## WHAT YOU HAVE TO DO
Exclude the images, then return every line below exactly as written.

[DATASET SECTION — start]

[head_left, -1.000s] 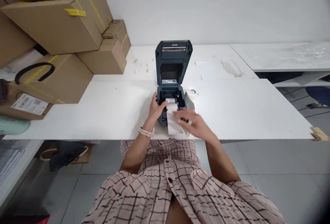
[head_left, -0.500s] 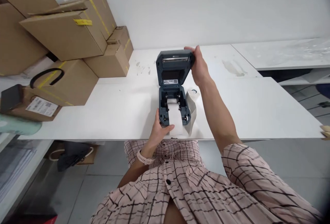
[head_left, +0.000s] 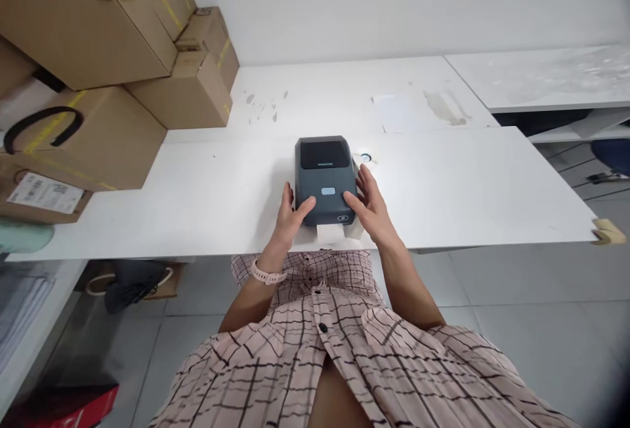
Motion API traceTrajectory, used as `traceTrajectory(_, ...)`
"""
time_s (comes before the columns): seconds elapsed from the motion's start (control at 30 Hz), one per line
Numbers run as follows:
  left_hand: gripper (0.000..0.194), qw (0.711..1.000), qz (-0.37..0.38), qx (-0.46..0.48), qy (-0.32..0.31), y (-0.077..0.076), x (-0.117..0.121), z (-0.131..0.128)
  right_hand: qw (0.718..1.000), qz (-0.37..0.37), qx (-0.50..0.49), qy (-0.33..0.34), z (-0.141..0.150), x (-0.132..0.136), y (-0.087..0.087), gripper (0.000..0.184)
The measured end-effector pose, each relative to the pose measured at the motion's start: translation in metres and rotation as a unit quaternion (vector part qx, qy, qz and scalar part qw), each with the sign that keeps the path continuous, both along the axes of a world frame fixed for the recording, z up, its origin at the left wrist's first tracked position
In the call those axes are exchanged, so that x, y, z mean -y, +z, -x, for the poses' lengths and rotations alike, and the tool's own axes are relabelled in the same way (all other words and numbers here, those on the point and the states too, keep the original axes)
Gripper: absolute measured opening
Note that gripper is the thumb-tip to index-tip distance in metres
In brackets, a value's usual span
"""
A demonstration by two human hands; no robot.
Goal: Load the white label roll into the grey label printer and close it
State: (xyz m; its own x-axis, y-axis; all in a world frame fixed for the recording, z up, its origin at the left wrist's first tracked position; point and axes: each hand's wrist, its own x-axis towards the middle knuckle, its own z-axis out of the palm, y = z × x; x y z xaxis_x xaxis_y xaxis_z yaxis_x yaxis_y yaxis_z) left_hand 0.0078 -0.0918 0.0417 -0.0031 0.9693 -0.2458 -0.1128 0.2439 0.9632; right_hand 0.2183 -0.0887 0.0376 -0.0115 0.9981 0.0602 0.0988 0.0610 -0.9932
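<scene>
Lid (head_left: 323,182) had swung down shut over the printer (head_left: 305,211) since the last frame; right hand (head_left: 373,210) had come off its raised far corner to the near right side. Nearest: a pale band (head_left: 268,276) on the left wrist, then a white paper strip (head_left: 329,234) poking out from the printer's near end, close to the near edge of the counter (head_left: 467,198). Left hand (head_left: 290,218) lay at the printer's left side, thumb on the lid, fingers spread apart from it. Right hand mirrored it, thumb on top, fingers splayed down the right side. Printer sat upright, nearer the near edge than the far one. Crumpled pale paper (head_left: 355,228) lay beside its right side. Cardboard boxes (head_left: 182,90) were stacked at the counter's left end; wall (head_left: 394,8) behind.
</scene>
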Motion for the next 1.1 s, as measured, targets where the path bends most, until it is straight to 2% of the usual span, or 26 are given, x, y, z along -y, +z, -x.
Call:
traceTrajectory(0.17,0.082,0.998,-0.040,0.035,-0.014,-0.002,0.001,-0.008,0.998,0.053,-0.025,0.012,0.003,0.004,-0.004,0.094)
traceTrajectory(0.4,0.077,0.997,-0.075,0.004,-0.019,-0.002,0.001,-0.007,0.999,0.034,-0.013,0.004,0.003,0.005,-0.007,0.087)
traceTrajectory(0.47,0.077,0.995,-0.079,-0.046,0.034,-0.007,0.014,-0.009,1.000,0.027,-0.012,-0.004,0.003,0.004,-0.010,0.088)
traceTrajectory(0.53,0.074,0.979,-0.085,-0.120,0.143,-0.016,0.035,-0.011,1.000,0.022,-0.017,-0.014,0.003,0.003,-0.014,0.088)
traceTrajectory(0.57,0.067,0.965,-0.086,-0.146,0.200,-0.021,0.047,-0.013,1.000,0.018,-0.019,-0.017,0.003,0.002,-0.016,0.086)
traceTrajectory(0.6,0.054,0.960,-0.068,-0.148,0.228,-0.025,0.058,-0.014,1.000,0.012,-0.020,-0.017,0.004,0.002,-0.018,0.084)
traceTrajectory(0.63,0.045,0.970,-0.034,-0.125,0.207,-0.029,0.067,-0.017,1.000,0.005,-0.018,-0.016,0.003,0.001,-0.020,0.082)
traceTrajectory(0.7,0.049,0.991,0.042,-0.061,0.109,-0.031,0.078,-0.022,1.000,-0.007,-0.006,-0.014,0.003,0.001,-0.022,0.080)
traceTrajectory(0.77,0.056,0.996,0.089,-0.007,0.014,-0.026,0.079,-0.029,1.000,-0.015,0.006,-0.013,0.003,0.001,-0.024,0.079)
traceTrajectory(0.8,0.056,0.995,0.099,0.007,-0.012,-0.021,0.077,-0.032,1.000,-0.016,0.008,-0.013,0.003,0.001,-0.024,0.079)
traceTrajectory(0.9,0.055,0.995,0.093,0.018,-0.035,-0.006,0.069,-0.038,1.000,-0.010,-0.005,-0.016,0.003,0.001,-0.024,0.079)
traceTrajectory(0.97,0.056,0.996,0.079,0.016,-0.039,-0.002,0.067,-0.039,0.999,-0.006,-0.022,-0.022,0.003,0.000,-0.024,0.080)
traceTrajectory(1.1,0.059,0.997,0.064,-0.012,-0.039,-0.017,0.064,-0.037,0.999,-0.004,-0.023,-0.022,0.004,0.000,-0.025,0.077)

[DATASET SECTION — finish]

## TASK RESPONSE
[head_left, -1.000s] 
[head_left, -0.500s] 
[head_left, +0.000s] 
Motion API traceTrajectory, used as `traceTrajectory(_, ...)`
"""
time_s (comes before the columns): seconds elapsed from the motion's start (control at 30 Hz), one per line
Numbers run as follows:
  left_hand: gripper (0.000..0.194), qw (0.711..1.000), qz (-0.37..0.38), qx (-0.46..0.48), qy (-0.32..0.31), y (-0.077..0.076), x (-0.117..0.121), z (-0.131..0.128)
  right_hand: qw (0.718..1.000), qz (-0.37..0.37), qx (-0.50..0.49), qy (-0.33..0.34), z (-0.141..0.150), x (-0.132..0.136), y (-0.087..0.087), gripper (0.000..0.184)
The measured end-effector pose, each relative to the pose measured at the motion's start: translation in metres and rotation as a unit quaternion (vector part qx, qy, qz and scalar part qw), each with the sign that keeps the path continuous, both along the axes of a world frame fixed for the recording, z up, its origin at the left wrist's first tracked position
In the call those axes are exchanged, so that x, y, z mean -y, +z, -x, for the poses' lengths and rotations alike, and the tool's own axes are relabelled in the same way (all other words and numbers here, those on the point and the states too, keep the original axes)
Gripper: absolute measured opening
Note that gripper is the thumb-tip to index-tip distance in metres
In brackets, a value's usual span
"""
A demonstration by two human hands; no robot.
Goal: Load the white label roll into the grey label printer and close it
State: (xyz m; its own x-axis, y-axis; all in a world frame fixed for the recording, z up, its origin at the left wrist's first tracked position; point and axes: each hand's wrist, its own x-axis towards the middle knuckle, its own z-axis out of the palm, y = z × x; x y z xaxis_x xaxis_y xaxis_z yaxis_x yaxis_y yaxis_z) left_hand 0.0078 -0.0918 0.0417 -0.0031 0.9693 -0.2458 -0.1128 0.2439 0.9632; right_hand 0.2183 -0.0887 0.0376 -0.0115 0.9981 0.0602 0.0988 0.0610 -0.9932
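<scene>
Lid (head_left: 323,182) had swung down shut over the printer (head_left: 305,211) since the last frame; right hand (head_left: 373,210) had come off its raised far corner to the near right side. Nearest: a pale band (head_left: 268,276) on the left wrist, then a white paper strip (head_left: 329,234) poking out from the printer's near end, close to the near edge of the counter (head_left: 467,198). Left hand (head_left: 290,218) lay at the printer's left side, thumb on the lid, fingers spread apart from it. Right hand mirrored it, thumb on top, fingers splayed down the right side. Printer sat upright, nearer the near edge than the far one. Crumpled pale paper (head_left: 355,228) lay beside its right side. Cardboard boxes (head_left: 182,90) were stacked at the counter's left end; wall (head_left: 394,8) behind.
</scene>
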Motion for the next 1.1 s, as measured, targets where the path bends most, until it is straight to 2% of the usual span, or 26 are given, x, y, z along -y, +z, -x.
Call:
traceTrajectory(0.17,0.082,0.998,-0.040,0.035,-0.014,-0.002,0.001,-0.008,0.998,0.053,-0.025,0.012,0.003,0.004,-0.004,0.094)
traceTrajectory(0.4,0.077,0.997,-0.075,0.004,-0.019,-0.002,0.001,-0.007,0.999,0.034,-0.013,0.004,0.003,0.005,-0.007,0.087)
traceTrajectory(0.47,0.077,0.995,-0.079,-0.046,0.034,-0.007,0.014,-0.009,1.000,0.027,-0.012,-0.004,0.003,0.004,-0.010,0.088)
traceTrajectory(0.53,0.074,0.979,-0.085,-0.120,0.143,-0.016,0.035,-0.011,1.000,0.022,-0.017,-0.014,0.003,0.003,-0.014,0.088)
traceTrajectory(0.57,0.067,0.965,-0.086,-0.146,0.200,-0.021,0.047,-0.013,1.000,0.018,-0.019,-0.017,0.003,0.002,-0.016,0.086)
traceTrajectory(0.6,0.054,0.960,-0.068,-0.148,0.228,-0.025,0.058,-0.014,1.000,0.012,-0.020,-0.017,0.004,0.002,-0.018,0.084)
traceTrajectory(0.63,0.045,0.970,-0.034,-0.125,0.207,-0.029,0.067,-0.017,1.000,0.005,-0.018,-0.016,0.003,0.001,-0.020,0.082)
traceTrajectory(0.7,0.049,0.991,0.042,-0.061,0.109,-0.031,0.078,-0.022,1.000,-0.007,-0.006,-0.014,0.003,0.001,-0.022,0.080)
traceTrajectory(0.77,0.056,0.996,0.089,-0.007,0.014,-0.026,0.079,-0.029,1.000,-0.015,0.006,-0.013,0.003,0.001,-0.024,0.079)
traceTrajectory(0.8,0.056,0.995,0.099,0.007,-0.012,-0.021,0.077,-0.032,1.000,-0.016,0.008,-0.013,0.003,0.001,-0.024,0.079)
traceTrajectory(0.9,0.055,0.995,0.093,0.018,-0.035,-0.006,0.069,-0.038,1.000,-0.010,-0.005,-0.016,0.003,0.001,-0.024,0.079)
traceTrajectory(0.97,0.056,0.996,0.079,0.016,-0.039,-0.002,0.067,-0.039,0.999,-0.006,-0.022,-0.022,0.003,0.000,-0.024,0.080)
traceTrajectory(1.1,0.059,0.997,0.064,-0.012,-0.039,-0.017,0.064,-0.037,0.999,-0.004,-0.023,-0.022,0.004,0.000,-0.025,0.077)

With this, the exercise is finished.